About this exercise >> An exact transcript is required of the lines below, from the one containing "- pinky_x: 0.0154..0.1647" through the very last; leave every picture out of it.

Input data >>
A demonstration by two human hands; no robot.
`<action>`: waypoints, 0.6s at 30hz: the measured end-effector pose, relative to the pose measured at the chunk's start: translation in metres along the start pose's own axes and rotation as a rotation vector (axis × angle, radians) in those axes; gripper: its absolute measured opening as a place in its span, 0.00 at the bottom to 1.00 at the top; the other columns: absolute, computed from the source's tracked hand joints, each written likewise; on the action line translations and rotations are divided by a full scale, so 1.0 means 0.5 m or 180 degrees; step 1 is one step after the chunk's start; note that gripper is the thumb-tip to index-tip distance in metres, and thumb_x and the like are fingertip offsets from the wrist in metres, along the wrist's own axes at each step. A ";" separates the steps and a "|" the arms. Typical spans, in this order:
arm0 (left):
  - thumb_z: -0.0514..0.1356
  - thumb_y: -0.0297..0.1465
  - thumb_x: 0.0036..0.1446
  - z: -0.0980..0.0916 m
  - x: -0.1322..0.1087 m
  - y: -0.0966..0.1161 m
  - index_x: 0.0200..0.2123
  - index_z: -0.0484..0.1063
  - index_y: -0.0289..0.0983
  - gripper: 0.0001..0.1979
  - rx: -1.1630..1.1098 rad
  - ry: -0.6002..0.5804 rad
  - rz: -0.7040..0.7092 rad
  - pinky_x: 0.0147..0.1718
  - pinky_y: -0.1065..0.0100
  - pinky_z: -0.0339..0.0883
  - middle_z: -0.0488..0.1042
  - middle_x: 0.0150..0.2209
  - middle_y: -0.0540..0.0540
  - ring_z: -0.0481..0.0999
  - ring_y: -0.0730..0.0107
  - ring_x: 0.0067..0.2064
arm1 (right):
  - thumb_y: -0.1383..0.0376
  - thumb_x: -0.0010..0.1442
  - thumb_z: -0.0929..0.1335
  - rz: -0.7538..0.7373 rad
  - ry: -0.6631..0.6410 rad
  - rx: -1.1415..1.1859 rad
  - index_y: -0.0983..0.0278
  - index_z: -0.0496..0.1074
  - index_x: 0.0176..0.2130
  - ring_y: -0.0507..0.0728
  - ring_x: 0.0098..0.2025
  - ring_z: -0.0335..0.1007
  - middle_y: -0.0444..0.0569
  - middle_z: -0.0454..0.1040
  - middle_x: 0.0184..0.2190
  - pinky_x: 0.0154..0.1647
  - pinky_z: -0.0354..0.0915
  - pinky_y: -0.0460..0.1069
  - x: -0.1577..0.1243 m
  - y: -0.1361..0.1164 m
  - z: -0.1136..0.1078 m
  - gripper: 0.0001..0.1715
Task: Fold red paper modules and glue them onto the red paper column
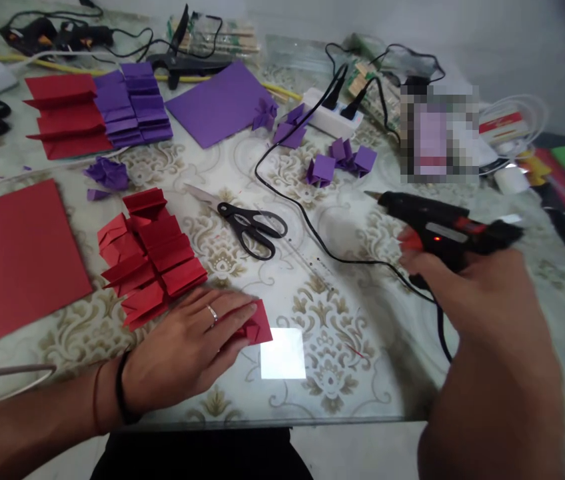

Solution to this task >>
  - pinky_x: 0.0154..0.1647
  - pinky_z: -0.0354..0.0915
  - pinky_y: -0.0460..0.1069
  - x: -0.1577..0.1243 m
  - y: -0.1361..0.1164 m
  - z: -0.1136..0.1078 m
  - gripper: 0.0001..0.1715
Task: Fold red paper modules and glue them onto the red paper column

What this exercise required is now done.